Page:Bernanos - Sous le soleil de Satan, tome 1, 1926.djvu/235

Cette page a été validée par deux contributeurs.
243
LA TENTATION DU DÉSESPOIR

— Monsieur l’abbé, dit cet homme, ce n’est pas trop tôt…

— Que me voulez-vous ? balbutia l’abbé Donissan.

Il parlait le plus lentement possible et le plus posément. Mais la vision était encore dans son regard et l’homme eut un mouvement de surprise ou d’effroi qui parut incompréhensible au pauvre prêtre accablé.

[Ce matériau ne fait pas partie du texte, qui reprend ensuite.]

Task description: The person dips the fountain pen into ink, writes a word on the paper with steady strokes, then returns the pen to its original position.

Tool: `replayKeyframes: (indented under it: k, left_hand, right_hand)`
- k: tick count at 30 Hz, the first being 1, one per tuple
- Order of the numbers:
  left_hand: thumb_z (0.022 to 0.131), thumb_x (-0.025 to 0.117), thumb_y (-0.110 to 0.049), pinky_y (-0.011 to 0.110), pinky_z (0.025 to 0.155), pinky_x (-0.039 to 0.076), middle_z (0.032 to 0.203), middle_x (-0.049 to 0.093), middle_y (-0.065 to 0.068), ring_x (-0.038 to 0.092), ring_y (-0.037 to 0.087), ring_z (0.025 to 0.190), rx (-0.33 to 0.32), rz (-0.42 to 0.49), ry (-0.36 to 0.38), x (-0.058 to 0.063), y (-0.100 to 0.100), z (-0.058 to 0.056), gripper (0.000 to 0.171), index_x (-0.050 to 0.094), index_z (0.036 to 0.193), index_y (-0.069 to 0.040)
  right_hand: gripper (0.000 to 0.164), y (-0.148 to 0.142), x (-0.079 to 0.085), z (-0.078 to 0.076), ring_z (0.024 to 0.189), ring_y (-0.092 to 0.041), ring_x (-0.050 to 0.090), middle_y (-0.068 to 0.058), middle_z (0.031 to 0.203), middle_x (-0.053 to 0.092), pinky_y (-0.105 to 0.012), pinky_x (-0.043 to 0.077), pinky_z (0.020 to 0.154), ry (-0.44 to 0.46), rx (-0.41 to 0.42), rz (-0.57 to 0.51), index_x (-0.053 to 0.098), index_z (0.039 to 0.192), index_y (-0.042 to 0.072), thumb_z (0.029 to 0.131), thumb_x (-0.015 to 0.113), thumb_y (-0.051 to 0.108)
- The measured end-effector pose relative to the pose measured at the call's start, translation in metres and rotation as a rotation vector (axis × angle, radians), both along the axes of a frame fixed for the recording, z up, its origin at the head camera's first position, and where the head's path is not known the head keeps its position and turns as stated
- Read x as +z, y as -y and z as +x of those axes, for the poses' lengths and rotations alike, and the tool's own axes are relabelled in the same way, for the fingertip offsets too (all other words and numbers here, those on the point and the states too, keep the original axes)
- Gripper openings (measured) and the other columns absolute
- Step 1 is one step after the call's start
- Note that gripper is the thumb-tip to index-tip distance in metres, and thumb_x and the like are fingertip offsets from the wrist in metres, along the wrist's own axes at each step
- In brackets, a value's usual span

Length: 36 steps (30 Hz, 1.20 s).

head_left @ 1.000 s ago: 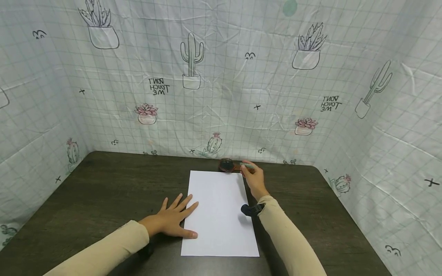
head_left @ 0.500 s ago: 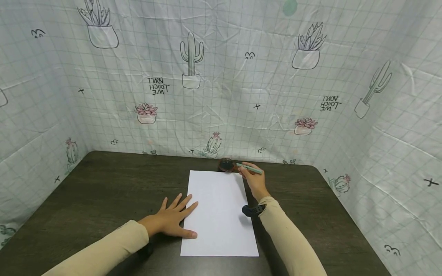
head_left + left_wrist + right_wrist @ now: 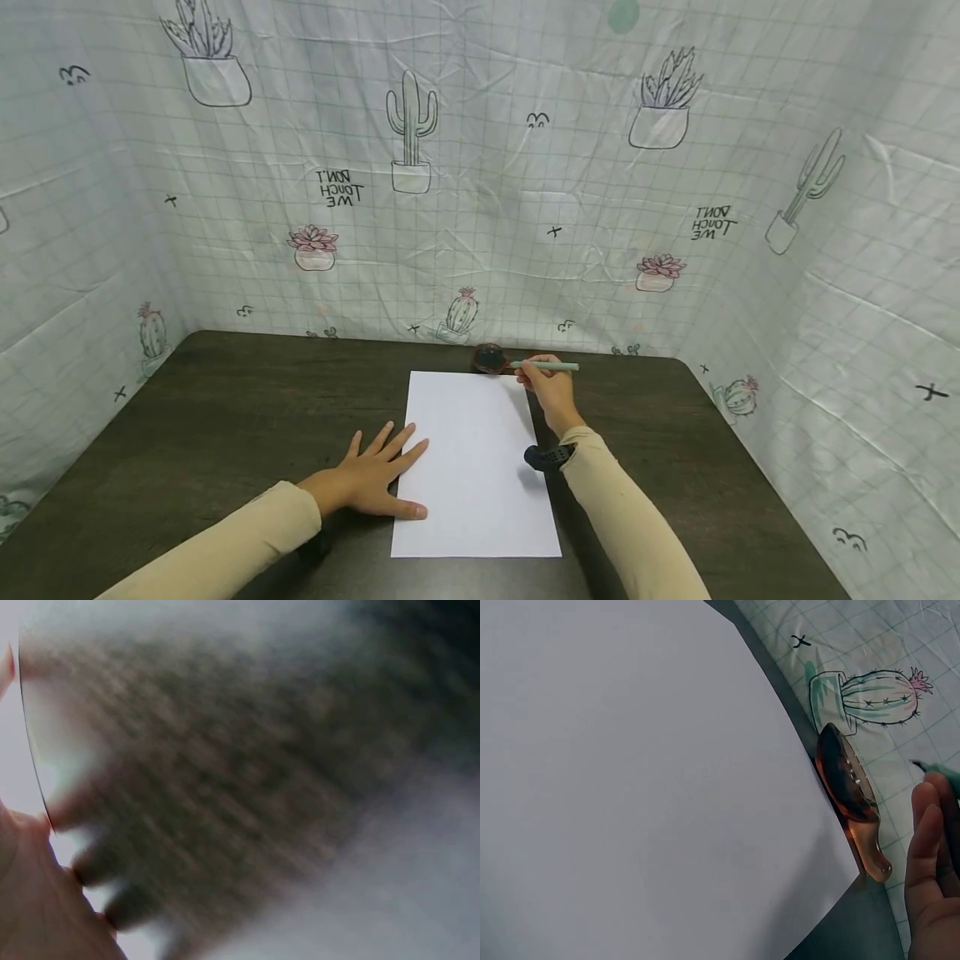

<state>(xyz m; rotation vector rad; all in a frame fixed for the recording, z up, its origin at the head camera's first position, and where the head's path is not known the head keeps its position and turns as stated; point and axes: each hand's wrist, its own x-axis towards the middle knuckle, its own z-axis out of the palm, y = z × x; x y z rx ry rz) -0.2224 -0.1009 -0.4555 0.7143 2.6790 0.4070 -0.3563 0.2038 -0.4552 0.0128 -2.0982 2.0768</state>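
Observation:
A blank white sheet of paper (image 3: 477,467) lies on the dark table. My left hand (image 3: 369,482) rests flat with fingers spread, its thumb and fingertips over the paper's left edge. At the paper's far right corner, my right hand (image 3: 551,390) pinches a light green pen (image 3: 558,366), whose dark tip points left. Just past the paper's far edge is a hairbrush (image 3: 491,358); its amber handle (image 3: 868,847) shows in the right wrist view, close to my right fingers. In the left wrist view, the hand (image 3: 37,892) is only partly visible and the table is blurred.
The dark wooden table (image 3: 285,400) extends on both sides of the paper. A white cloth (image 3: 517,217) printed with cacti hangs behind and at both sides. A dark watch-like band (image 3: 549,457) is on my right wrist.
The pen in my right hand has swung from mostly hidden to lying roughly level, its far end out to the right. My left hand and the paper have stayed in place.

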Motion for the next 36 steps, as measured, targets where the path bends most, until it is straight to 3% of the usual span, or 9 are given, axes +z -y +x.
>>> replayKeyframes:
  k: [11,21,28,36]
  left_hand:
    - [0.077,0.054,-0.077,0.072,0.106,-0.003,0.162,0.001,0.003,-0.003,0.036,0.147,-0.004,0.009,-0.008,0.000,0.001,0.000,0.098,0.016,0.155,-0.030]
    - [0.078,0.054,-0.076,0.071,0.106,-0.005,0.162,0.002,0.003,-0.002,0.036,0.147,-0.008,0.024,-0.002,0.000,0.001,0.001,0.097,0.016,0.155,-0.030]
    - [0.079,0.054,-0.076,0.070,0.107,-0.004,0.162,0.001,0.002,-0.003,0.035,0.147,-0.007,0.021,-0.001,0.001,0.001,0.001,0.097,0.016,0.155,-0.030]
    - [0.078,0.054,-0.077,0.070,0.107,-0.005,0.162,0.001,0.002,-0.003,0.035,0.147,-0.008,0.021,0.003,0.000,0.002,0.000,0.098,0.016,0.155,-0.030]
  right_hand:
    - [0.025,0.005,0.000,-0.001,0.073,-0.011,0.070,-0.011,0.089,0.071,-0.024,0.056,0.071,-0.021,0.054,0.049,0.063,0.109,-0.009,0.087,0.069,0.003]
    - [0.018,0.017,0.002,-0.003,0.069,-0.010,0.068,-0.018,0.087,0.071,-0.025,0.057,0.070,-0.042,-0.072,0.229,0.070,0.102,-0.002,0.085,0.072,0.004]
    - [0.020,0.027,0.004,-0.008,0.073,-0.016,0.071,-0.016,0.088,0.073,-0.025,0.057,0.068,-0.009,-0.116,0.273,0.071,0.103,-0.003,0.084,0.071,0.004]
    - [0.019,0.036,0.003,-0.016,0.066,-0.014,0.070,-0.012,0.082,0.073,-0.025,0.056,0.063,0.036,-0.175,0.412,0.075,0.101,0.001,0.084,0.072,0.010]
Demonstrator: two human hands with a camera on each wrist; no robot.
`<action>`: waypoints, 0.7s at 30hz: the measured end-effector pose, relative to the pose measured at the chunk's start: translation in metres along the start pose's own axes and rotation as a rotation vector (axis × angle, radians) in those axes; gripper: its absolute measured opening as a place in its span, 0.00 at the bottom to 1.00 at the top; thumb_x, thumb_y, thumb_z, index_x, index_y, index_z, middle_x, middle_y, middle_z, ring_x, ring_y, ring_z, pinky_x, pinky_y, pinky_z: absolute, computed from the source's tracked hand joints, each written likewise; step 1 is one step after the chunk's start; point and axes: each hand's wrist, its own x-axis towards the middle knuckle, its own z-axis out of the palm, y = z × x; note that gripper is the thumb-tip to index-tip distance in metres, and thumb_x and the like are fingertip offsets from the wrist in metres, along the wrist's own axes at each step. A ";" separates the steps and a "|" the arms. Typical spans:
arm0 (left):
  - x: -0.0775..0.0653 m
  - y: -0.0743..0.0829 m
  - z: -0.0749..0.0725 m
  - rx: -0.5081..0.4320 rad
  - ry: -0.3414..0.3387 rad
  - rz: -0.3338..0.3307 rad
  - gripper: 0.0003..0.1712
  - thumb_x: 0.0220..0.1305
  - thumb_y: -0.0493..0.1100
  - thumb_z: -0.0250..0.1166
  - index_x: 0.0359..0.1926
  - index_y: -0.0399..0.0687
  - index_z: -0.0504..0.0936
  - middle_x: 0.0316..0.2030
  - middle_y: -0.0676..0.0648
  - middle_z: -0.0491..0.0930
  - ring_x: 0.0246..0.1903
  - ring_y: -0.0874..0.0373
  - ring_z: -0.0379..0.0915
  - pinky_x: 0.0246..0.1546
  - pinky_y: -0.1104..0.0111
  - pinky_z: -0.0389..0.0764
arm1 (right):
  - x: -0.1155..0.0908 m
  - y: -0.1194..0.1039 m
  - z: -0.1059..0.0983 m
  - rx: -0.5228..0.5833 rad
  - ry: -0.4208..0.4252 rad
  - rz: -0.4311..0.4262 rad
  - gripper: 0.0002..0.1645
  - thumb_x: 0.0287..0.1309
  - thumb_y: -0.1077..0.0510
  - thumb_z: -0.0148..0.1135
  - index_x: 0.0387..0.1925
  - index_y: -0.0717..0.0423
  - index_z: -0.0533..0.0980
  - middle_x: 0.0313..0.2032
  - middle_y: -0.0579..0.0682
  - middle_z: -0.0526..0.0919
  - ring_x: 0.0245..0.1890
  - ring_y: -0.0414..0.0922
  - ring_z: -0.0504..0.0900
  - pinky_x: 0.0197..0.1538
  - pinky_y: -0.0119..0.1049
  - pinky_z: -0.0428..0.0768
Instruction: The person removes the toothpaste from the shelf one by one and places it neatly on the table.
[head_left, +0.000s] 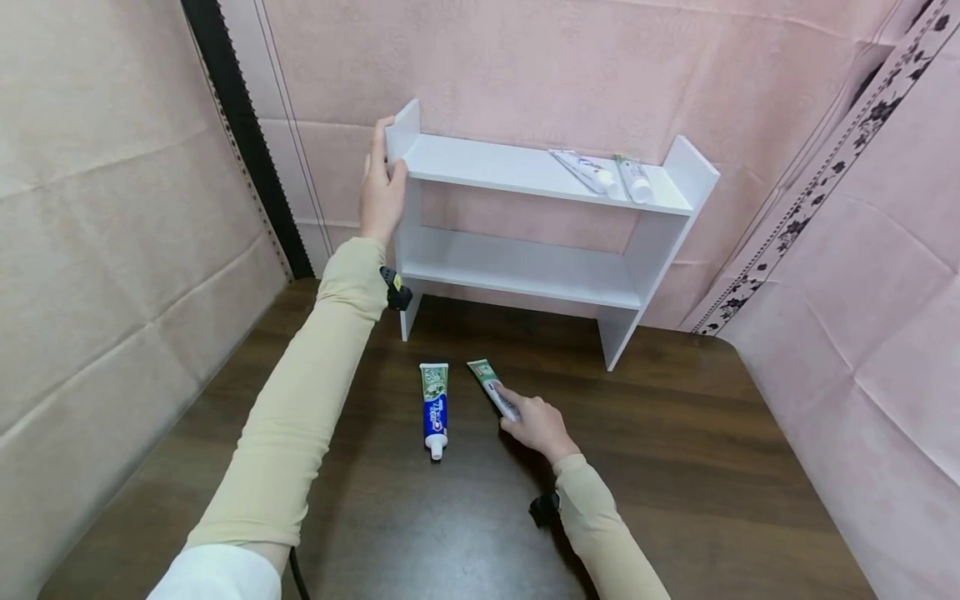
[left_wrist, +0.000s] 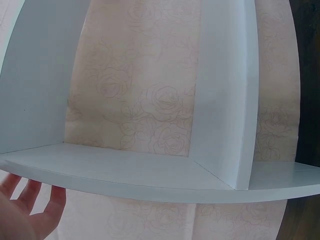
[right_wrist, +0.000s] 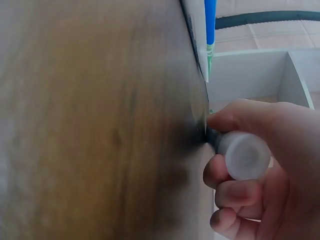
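My left hand point(head_left: 381, 196) rests against the outer left side panel of a white two-tier shelf point(head_left: 525, 277), near its top. The left wrist view shows its fingers point(left_wrist: 55, 202) touching the panel's outside. Low over the brown table, my right hand point(head_left: 538, 427) grips a green and white toothpaste tube point(head_left: 487, 379). This tube's translucent white cap point(right_wrist: 248, 156) points back toward the wrist camera, between thumb and fingers. Left of that hand, a blue and green toothpaste tube point(head_left: 435, 408) lies on the table, cap toward me.
Two whitish tubes lie on the top board's right part: one flat tube point(head_left: 581, 169) and another tube point(head_left: 635, 179) beside it. The lower board point(head_left: 517, 262) shows bare. Pink patterned cloth walls point(head_left: 525, 67) surround the brown table point(head_left: 712, 467). A black cable point(head_left: 297, 573) runs below my left arm.
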 end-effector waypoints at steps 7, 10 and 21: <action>0.000 -0.001 0.000 -0.006 -0.009 0.006 0.31 0.73 0.45 0.44 0.68 0.87 0.53 0.65 0.47 0.63 0.52 0.60 0.62 0.44 0.69 0.67 | 0.000 -0.011 0.001 0.003 -0.059 0.022 0.39 0.54 0.53 0.59 0.70 0.42 0.65 0.48 0.61 0.84 0.26 0.47 0.73 0.27 0.39 0.69; 0.000 -0.002 0.000 -0.008 -0.016 0.007 0.31 0.73 0.45 0.44 0.68 0.87 0.53 0.67 0.48 0.62 0.52 0.60 0.62 0.45 0.69 0.67 | 0.000 -0.019 0.003 -0.010 -0.079 0.032 0.39 0.55 0.53 0.59 0.70 0.45 0.63 0.47 0.62 0.84 0.24 0.47 0.72 0.25 0.38 0.69; -0.002 -0.001 -0.002 -0.021 -0.024 0.007 0.31 0.73 0.46 0.44 0.68 0.88 0.53 0.70 0.50 0.59 0.55 0.61 0.60 0.49 0.66 0.67 | -0.001 -0.045 0.012 -0.173 -0.103 0.011 0.38 0.63 0.49 0.59 0.71 0.56 0.61 0.34 0.58 0.86 0.24 0.46 0.77 0.25 0.39 0.75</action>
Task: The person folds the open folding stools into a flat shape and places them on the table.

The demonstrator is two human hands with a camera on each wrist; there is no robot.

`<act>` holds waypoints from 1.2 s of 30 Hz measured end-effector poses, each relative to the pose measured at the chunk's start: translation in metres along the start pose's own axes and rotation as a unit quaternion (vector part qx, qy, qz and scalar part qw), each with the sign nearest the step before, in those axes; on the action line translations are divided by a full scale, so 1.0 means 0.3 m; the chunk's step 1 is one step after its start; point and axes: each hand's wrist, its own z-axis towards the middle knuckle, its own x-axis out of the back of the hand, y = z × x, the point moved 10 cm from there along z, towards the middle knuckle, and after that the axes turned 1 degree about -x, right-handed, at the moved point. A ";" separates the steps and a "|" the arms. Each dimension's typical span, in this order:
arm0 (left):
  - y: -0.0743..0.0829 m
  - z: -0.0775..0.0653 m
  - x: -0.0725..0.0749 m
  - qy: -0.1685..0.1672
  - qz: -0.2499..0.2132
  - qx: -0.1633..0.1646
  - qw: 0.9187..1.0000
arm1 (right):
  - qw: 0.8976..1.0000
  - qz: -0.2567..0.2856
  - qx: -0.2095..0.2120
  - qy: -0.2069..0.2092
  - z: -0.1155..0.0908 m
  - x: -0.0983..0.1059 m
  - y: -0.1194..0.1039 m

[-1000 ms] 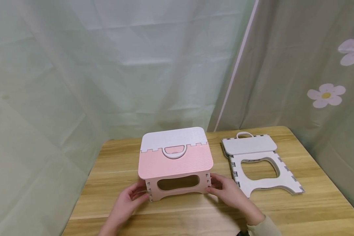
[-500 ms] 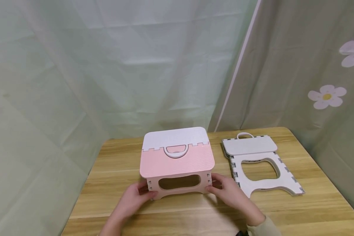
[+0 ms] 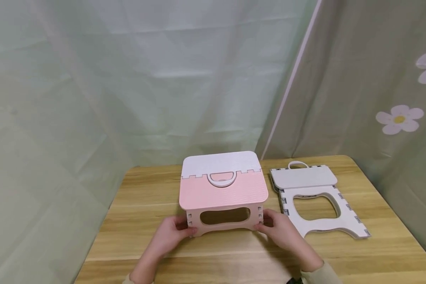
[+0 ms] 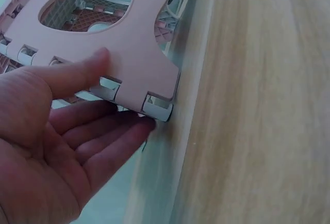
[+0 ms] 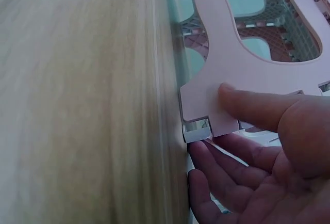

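Note:
An unfolded folding stool, with a pink-and-white top and pale pink legs, stands upright on the wooden table. At its lower left corner my left hand pinches the leg panel, thumb on the front face and fingers behind the hinged edge. My right hand grips the opposite lower corner the same way. The left wrist view shows the left thumb flat on the leg panel. In the right wrist view, the right thumb presses the panel while the fingers curl underneath the edge.
A white folding stool, folded flat with its handle up, lies on the table just right of my right hand. Pale curtains hang behind and beside the wooden table.
The pink-and-white stool has shifted slightly right, nearer the white one, with both hands on it. My left thumb has moved from the stool's edge onto its front face.

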 end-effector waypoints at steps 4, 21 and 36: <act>0.012 -0.005 0.005 0.013 0.032 -0.001 0.999 | 1.000 -0.009 -0.013 0.014 -0.003 0.005 0.010; 0.030 -0.005 -0.007 0.017 0.026 -0.022 0.999 | 0.999 -0.004 -0.008 0.042 -0.014 -0.004 0.006; 0.021 -0.010 -0.004 0.020 0.042 -0.032 0.998 | 0.999 -0.025 -0.001 0.048 -0.017 -0.010 -0.003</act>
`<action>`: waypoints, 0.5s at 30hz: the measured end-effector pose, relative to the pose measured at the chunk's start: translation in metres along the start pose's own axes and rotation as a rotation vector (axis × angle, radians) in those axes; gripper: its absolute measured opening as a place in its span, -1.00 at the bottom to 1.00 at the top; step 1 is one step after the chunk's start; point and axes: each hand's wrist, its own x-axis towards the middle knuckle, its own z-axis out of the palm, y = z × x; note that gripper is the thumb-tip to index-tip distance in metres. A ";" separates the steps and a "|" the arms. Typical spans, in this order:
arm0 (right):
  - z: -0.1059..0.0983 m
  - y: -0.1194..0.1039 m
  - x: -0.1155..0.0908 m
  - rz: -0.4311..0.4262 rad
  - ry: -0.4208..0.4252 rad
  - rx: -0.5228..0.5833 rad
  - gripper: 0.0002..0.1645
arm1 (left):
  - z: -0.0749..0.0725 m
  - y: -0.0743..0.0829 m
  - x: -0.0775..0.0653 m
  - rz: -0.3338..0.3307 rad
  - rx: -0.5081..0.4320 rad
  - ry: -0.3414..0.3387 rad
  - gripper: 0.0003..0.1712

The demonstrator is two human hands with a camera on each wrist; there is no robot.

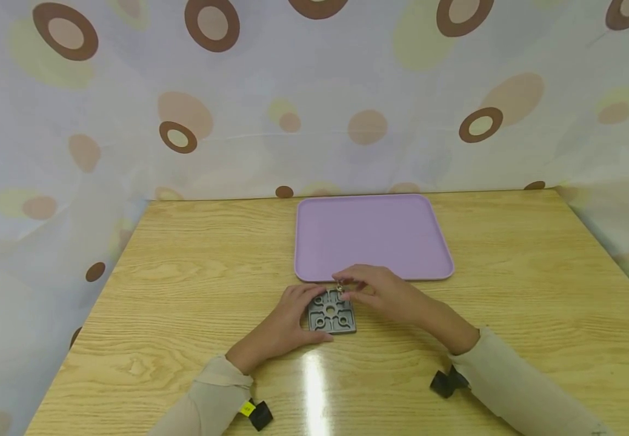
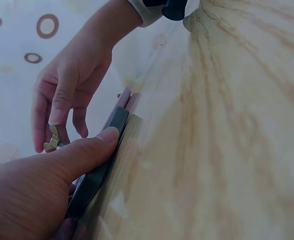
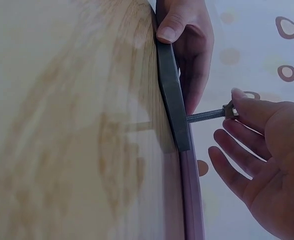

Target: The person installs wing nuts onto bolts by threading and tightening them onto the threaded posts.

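A square grey metal plate [image 1: 330,310] with round holes and raised ribs lies on the wooden table. My left hand [image 1: 286,320] grips it from the left, thumb on the near edge and fingers at the far edge. Out of the plate's far right corner stands a threaded bolt [image 3: 205,116], upright from its face. At the bolt's top sits a brass-coloured wing nut [image 2: 53,137]. Thumb and forefinger of my right hand [image 1: 382,293] pinch this wing nut [image 3: 229,110], while the other fingers spread loosely in the right wrist view.
A lilac tray [image 1: 369,236] lies just behind the plate, its near rim close to both hands. The wooden table [image 1: 205,254] ends at a patterned cloth [image 1: 325,121] hanging at the back and sides.
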 end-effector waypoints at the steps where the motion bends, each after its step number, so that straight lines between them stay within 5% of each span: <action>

— Je suis Jean-Marie Boulainville, carrier à Saint-Pré, le frère de Germaine Duflos, de Campagne. Je vous connais bien. Êtes-vous mieux ?

Il détournait les yeux d’un air d’embarras mais plein de pitié.

— Je vous ai trouvé sur le chemin, évanoui. Un brave gars de Marelles, un marchand de bidets, retour de la foire d’Étaples, vous avait trouvé avant moi. À nous deux, on vous a porté là.

— Vous l’avez vu ? cria l’abbé Donissan. Il est là !

Il s’était levé si brusquement que Jean-Marie Boulainville, heurté, chancela. Mais, interprétant à sa manière un empressement si singulier :

— Avez-vous quelque chose à lui demander ? dit cet homme simple. Voulez-vous que je le hèle ? Il n’est pas loin, sûrement.